This review presents cogent and comprehensive information on the distribution, ethnomedicinal use, phytochemistry,
pharmacology, toxicology, and nutritional value of Carpobrotus edulis and provides the rationale for further pharmacognostic research that will validate its many folkloric medicinal and nutraceutical claims, and promote its standardization into a commercially available product.
Note：All the information in this draft can be edited by authors. And the entry will be online only after authors edit and submit it.
Definition: Carpobrotus edulis, formerly known as Mesembryanthemum edule L, belongs to the Aizoaceae family of plants. It is a facultative halophytic invasive medicinal and edible succulent plant that is native to South Africa and is distributed worldwide. Hitherto, this plant appears to be mainly known for its ornamental use in decorations, soil stabilization and erosion control, and not for its many potential medicinal and nutritional benefits, thus suggesting its underutilization.

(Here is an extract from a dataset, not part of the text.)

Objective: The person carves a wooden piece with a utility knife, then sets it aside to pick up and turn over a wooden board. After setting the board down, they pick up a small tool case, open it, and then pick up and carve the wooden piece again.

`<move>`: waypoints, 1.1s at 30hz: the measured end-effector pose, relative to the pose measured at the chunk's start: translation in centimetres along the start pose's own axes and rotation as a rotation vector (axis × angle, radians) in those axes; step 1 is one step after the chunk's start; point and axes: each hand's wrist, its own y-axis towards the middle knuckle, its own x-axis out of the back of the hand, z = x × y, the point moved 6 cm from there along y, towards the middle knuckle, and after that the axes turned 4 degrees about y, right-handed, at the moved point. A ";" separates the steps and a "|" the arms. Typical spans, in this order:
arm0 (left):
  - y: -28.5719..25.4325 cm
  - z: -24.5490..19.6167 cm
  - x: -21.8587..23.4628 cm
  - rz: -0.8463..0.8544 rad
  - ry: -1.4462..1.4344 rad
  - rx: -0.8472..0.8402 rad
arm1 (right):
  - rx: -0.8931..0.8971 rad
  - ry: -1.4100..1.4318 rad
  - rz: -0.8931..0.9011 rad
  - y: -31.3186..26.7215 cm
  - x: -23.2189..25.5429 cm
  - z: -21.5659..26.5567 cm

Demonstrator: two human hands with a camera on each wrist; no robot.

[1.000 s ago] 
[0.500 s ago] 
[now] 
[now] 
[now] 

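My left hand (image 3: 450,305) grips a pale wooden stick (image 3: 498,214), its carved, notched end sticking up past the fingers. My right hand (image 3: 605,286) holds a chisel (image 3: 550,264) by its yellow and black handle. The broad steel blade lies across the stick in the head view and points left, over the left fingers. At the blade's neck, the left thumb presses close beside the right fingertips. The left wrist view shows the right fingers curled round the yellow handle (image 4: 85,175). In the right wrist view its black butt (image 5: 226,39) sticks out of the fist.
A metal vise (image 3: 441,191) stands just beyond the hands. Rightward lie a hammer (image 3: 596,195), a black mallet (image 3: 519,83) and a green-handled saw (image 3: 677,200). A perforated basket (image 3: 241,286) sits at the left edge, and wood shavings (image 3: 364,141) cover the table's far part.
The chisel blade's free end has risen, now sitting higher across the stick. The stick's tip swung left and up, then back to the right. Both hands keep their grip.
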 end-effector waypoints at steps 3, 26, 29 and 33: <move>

Carpobrotus edulis (C. edulis) is a medicinal and edible succulent plant that belongs to the Aizoaceae family, which is considered to be South Africa’s most diverse and abundant plant family that has been less studied for medicinal properties. C. edulis is a facultative halophyte that is common in the Eastern and Western Cape regions of South Africa, but also widely found along other coastal areas of Africa and other continents. C. edulis is known in English as Hottentot fig or highway ice plant or sour fig plant, while in Afrikaans, it is known by many names viz: “ghaukum”, “ghoenavy”, “hottentotsvy”, “kaapsevy”, “perdevy”, “rankvy”, “suurvy”, or “vyerank”. In isiZulu, it is called “ikhambi-lamabulawo” or “umgongozi” and its isiXhosa name is “igcukuma” .

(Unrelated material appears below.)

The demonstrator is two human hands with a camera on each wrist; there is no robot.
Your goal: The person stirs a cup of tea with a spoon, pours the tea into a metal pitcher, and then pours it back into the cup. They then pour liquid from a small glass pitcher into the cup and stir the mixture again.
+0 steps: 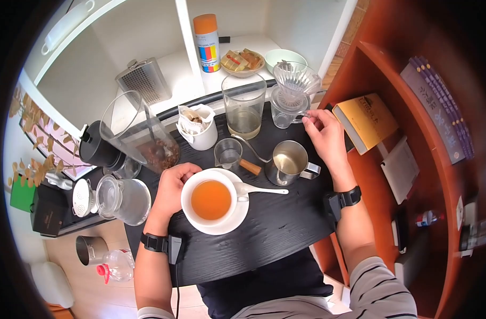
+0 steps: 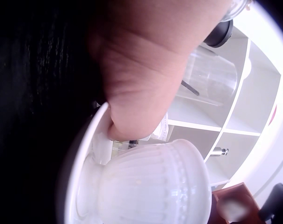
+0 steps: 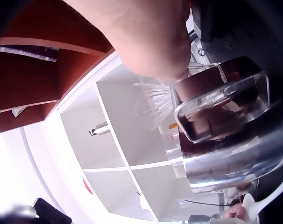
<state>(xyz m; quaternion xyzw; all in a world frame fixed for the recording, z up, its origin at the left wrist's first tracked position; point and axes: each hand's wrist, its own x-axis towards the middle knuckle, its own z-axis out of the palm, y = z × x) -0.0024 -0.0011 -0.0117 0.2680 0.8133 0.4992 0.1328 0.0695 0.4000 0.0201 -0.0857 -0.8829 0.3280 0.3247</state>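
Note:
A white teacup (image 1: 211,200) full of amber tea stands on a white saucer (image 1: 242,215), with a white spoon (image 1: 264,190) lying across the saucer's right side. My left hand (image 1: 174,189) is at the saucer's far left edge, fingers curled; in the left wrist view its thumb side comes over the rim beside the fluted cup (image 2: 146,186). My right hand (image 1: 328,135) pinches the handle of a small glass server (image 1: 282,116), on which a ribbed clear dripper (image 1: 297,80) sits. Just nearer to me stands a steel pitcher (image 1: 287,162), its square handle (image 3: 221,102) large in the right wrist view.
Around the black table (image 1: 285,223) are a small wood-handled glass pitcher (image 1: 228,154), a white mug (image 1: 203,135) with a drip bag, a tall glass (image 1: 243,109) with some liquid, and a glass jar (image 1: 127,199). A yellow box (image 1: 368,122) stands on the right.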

C. edulis is a mat-forming plant with bright-green foliage and leaves that could have red, orange, or purple-coloured margins and surfaces  as shown in Figure 1 below. This plant reproduces both sexually and asexually, producing large flowers and fleshy indehiscent fruits that contain arrays of seeds. The plant grows by invading and colonizing the environment through its stolons, which spread along the soil surface yielding new ramets at every node for proper propagation . C. edulis can be found on cliffs, coastal rocks, and dunes where it spreads widely, forming a creeping mat on the surface, displacing several other coastal flora  and negatively affecting species diversity [5,6,7]. Some European countries have prohibited the release of plants belonging to the Carpobrotus species to protected areas, mainly because of the invasiveness of this species .
Figure 1. The flowering Carpobrotus edulis plant. .

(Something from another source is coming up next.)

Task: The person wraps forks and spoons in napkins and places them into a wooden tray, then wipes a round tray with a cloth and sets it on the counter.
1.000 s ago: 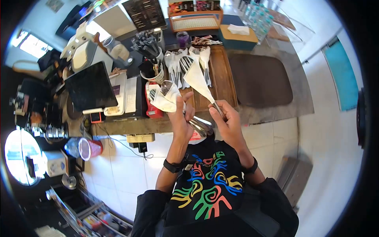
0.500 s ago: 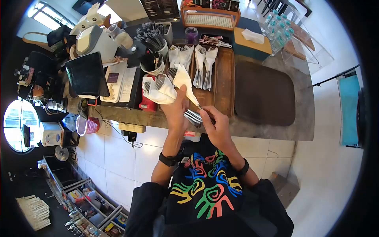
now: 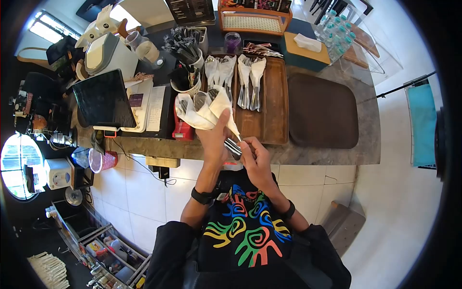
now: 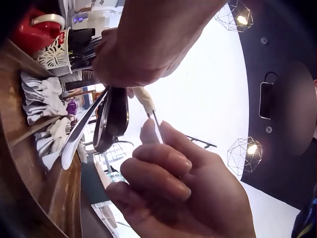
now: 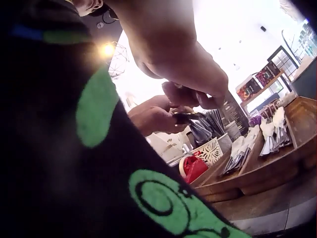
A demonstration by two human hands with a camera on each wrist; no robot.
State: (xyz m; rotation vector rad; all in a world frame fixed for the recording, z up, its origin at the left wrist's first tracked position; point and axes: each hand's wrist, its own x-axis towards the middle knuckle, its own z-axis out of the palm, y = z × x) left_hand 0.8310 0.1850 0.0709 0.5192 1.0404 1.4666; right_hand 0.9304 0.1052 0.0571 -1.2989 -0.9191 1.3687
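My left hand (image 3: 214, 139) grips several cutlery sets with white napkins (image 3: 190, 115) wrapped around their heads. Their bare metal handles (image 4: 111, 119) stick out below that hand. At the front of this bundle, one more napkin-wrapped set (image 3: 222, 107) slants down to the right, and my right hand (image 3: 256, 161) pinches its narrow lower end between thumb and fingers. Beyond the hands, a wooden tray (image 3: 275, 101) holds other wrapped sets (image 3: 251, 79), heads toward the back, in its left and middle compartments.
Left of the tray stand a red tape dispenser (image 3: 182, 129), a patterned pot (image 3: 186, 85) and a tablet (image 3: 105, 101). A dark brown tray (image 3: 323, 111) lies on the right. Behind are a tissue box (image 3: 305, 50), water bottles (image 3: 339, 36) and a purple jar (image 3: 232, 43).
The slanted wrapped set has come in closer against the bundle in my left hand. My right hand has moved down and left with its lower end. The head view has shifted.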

Although C. edulis is naturally distributed beyond the shores of Africa through mammals by way of ingesting the fruits and discarding their seeds, high adaptability and tolerance to environmental stress factors such as salinity, drought and excess of light, have helped to sustain its spread . The family Aizoaceae and subfamily Rushhioideae contain about 1585 species in 112 genera that include C. edulis , thus, the proper identification of individual species has always been a challenge to botanical researchers, some of whom have only focused on the various parts of the plant that differentiate it from other closely-related species, especially Carpobrotus acinaciformis. The leaves of C. edulis are straight or sometimes curved and its receptacle is turbiniform, measuring between 20–40 mm and elongating into the pedicel. The lobe of the calyx is unequal, the longest being 30–70 (80 mm) and shortest 10–35 mm, while the corolla has yellow petals that fade as the plant matures, and the ovary has about 7–11 loculi. These features are different in other Carpobrotus species [3,8,11].
The use of medicinal plants in drug development is well documented and research into these plants should take into consideration some criteria suggested by Baker et al. , which include the traditional use of the plant by the local population, the enormity of various ailments or diseases the plant is used for, the extent of geographical spread and availability of large quantities of the plant and finally, the natural sustainability of the plant over prolonged periods.
Many medicinal plants are edible and contain quality nutrients, thus presenting reasonable potential to be developed into a new food product or prepared into such nutrient-rich condiments as food additives, spices, and flavors. Other forms of preparation could include tonics, nuts, wine, jelly, and vegetables, to mention a few. Van Wyk reported that 16 indigenous plants from South Africa including C. edulis gave rise to 119 commercialized African products of which food products or additives are prominent. The fruits of C. edulis were rated very highly for the production of such food products as jam, chutney, or sauce and other dried processed products .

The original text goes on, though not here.